(Description of the task):
Locate, in the data below, the line that contains "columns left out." and the line that contains "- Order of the"; reproduce exactly those two lines and every line between them, nothing more.

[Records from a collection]

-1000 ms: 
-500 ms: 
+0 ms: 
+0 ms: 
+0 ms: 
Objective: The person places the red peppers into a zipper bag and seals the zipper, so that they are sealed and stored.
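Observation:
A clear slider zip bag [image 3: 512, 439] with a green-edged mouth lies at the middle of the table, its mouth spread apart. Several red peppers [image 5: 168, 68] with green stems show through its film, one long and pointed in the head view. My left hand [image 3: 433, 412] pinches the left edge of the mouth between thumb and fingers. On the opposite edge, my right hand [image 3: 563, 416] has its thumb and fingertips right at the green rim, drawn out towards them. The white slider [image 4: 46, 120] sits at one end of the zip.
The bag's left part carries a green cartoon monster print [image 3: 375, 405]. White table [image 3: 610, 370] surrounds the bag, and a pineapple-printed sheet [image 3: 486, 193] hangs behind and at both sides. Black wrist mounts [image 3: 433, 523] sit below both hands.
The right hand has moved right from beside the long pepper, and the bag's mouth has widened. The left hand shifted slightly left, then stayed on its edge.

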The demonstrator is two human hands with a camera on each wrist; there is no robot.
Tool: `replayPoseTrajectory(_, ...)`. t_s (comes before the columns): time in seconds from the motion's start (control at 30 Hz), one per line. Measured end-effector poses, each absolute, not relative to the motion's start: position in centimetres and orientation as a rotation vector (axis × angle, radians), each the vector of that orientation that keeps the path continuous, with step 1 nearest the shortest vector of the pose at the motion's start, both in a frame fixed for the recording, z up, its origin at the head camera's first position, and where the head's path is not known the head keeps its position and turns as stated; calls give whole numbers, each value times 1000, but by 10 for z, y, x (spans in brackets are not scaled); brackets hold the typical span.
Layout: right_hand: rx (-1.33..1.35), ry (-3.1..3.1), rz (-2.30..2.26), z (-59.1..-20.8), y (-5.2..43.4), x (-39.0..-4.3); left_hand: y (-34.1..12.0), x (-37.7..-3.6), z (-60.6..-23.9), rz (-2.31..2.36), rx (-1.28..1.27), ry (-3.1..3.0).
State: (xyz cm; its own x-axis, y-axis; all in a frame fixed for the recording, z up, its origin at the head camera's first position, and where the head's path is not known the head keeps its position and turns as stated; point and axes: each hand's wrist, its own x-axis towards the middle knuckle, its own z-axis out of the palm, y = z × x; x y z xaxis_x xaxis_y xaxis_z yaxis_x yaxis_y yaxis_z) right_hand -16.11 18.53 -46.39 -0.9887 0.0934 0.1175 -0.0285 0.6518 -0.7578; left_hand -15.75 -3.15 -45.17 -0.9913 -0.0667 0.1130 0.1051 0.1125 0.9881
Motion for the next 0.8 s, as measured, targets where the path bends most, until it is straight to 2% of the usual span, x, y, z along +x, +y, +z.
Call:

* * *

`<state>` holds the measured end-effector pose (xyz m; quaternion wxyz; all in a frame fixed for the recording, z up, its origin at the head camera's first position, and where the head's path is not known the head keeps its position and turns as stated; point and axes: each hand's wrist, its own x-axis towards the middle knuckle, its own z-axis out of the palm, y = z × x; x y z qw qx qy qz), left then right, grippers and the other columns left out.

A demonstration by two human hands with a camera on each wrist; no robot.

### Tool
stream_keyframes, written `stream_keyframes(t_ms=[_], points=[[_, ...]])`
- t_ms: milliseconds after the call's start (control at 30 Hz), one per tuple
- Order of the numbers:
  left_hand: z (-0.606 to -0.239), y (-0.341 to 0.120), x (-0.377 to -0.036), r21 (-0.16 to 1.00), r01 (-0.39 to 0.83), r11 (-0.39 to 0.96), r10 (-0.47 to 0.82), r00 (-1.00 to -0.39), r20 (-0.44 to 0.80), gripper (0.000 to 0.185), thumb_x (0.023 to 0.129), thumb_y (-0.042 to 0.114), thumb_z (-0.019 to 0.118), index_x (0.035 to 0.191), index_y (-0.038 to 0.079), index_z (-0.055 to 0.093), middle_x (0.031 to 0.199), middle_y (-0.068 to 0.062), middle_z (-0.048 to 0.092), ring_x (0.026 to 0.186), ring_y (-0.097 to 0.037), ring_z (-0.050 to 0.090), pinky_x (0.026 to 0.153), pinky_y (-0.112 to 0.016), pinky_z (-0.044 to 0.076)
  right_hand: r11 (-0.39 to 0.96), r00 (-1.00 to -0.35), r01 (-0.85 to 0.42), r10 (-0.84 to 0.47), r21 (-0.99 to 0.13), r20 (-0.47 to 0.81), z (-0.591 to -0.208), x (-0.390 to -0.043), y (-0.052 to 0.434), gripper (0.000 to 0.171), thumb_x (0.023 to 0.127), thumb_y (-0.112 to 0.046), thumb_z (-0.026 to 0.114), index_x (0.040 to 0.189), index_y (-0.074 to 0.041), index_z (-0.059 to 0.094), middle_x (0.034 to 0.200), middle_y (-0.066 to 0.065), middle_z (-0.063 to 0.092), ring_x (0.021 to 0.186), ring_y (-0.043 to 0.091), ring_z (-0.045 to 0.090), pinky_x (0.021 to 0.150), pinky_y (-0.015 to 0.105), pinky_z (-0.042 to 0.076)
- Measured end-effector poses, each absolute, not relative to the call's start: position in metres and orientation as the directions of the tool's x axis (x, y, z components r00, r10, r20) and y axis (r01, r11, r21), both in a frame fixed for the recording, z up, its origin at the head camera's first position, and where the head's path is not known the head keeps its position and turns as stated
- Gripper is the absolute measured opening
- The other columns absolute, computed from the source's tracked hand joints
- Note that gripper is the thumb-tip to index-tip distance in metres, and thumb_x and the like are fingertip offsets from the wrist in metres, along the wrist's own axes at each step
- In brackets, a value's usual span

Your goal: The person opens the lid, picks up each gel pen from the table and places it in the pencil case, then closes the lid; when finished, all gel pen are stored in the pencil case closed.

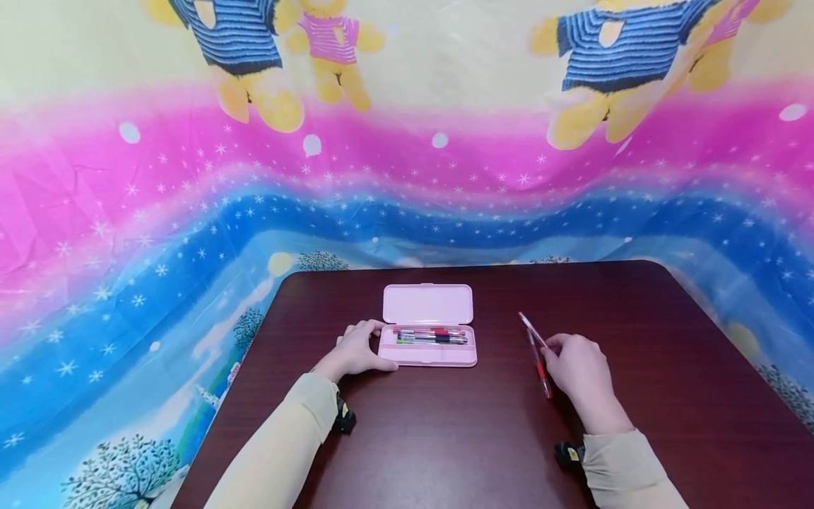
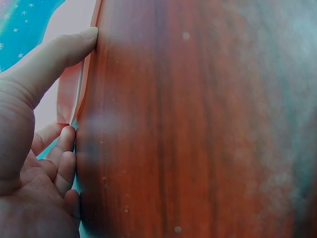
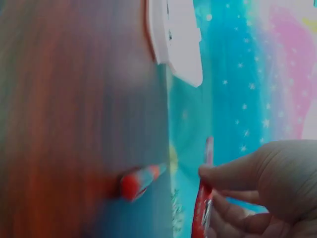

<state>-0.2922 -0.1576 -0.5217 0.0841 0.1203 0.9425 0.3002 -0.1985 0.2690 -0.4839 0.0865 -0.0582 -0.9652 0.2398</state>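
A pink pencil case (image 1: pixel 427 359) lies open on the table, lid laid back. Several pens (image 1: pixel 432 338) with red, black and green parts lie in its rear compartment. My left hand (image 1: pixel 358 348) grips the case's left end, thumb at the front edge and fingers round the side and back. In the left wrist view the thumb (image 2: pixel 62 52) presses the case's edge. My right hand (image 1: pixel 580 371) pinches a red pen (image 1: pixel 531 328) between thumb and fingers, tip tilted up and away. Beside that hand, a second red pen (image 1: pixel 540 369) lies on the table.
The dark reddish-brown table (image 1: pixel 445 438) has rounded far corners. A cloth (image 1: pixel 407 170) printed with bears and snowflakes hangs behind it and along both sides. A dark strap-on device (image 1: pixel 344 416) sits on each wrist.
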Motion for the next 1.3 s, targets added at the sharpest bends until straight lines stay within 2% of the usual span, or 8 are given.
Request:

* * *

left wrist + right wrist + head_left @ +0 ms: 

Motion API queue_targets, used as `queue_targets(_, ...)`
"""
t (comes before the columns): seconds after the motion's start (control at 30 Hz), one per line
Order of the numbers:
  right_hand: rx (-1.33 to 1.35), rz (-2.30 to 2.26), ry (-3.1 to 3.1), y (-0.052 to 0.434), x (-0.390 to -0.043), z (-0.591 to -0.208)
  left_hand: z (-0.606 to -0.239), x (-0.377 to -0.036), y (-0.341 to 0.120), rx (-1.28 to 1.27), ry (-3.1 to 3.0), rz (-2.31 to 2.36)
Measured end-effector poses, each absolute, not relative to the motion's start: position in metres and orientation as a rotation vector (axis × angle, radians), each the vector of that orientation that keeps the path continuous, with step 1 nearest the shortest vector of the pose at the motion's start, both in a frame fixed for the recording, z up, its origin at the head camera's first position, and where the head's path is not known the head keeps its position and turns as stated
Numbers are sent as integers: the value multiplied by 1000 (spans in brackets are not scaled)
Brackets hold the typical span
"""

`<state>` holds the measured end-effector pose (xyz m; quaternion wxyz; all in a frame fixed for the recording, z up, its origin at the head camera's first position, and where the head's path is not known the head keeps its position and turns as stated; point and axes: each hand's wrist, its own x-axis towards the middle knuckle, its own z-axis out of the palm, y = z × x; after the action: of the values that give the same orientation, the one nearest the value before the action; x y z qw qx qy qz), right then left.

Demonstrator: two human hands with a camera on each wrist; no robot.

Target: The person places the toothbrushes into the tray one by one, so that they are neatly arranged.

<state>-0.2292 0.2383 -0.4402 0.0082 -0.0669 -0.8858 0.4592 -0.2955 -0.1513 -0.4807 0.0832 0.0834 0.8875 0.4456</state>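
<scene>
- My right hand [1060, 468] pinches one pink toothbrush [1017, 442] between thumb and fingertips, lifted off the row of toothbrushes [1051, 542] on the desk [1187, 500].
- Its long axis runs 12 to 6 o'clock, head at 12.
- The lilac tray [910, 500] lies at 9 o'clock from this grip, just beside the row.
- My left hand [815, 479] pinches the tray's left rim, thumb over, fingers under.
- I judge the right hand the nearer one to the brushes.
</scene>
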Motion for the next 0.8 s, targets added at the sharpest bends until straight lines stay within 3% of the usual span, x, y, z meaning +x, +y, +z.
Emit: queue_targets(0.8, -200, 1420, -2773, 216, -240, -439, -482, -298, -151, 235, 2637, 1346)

(Solved exercise):
`<state>` holds the measured end-effector pose (xyz m; quaternion wxyz; all in a frame fixed for the recording, z up, its origin at the head camera's first position, and where the head's path is not known the head keeps its position and turns as stated; point and axes: each hand's wrist, its own x-axis towards the middle knuckle, its own z-axis out of the palm, y = z × x; x y z qw qx qy qz), left then right, grippers and the other columns left out.

A demonstration by two human hands with a camera on each wrist; no robot.

### Tool
stream_keyframes, written `stream_keyframes(t_ms=[_], points=[[_, ...]])`
- t_ms: milliseconds after the call's start (control at 30 Hz), one per tuple
- Order of the numbers:

None of the exercise remains to be done.